Katie’s gifts of engraved dog tags and letters gave Paine hope.
“They were just like a promise ring, so people would know I'm taken," said Paine.
And he gave her money.
"This first one was for $500 and this second one was for a thousand. She had me put it in her mom's name and said she could go pick it up because she lost her ID,” said Paine.
Katie promised to repay him claiming she was worth millions. She said embezzlers had frozen her funds.
Paine bought it all. But his parents were suspicious.
Becoming a target
And for good reason, says author Bridget Cantrell, an expert in combat stress and veterans affairs.
"They’re in danger all the time over there, we know that and so, for them, to have a little bit of connection with someone that's outside of that mindset is a relief to them, it's a respite, it's kind of creating sanctuary, but it's a sanctuary that's an artificial sanctuary,” said Cantrell.
Paine agreed to have a private investigator look into the mysterious Katie. It didn't take long for the fantasy to fizzle. Katie's address was actually for a mail center in Spanaway. The woman who picks up Katie’s mail is much older.
Paine also agreed to try a test. While the private investigator followed her to a mobile phone store, Paine stood by in California. The PI is secretly videotaping as Paine placed a call to his beloved Katie.
We asked the private investigator and Paine to explain what’s happening in the undercover video:
The PI: "And that's him calling. And she answers the phone...."
Paine: "She's like 'I can't talk right now, I'm in the T-mobile store.'”
PI: "She tells him she's at the store, trying to get her phone problem fixed."
Paine: "She's like 'I love you.' I'm like 'I love you too.'”
PI: "She says I love you too...and then she hangs up the phone.”
It was the confirmation Paine needed.
"I can’t believe that's the actual person it was coming from - that voice was coming from that person too. The voice doesn't match the face at all,” said Paine.
The scam
22-year-old Katie is actually a much older woman who is married with grandchildren, deeply in debt and undergoing her third bankruptcy.
"Katie is a 5-foot 7-inch gorgeous blonde girl and this is a very unattractive elderly heavyset woman,” said Paine.
As for the photos? They're pictures of models and other beautiful women widely circulated on the Internet. The question is - why was Paine so easily convinced by the scheme?

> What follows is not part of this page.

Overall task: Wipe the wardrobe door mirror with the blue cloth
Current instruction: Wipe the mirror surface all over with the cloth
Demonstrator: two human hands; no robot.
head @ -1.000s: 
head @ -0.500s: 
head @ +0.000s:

"They are vulnerable. They're feeling so many emotions to the height that we will never know what they go through, but their emotions are extreme,” said Cantrell.
Paine says he's moved on. It's what Marines are trained to do. But he wishes his combat training had included warnings about scams like this, a hazard as real as enemy bullets and IEDs.
"I'm not an easy person to fool. I'm trained to see through people's lies. So to not see through it, I had my own want to have something good in my life,” said Paine.
Paine says he reported the scam to police here in Washington and California but was told the case wasn't likely to go anywhere.
When we confronted the woman about the scheme, she admitted to all of it and vowed to never do it again.
As for military investigators, they tell us this scam is the reverse of what they usually see. Often the scammer is posing as a soldier at war who needs money and patriotic citizens open up their wallets.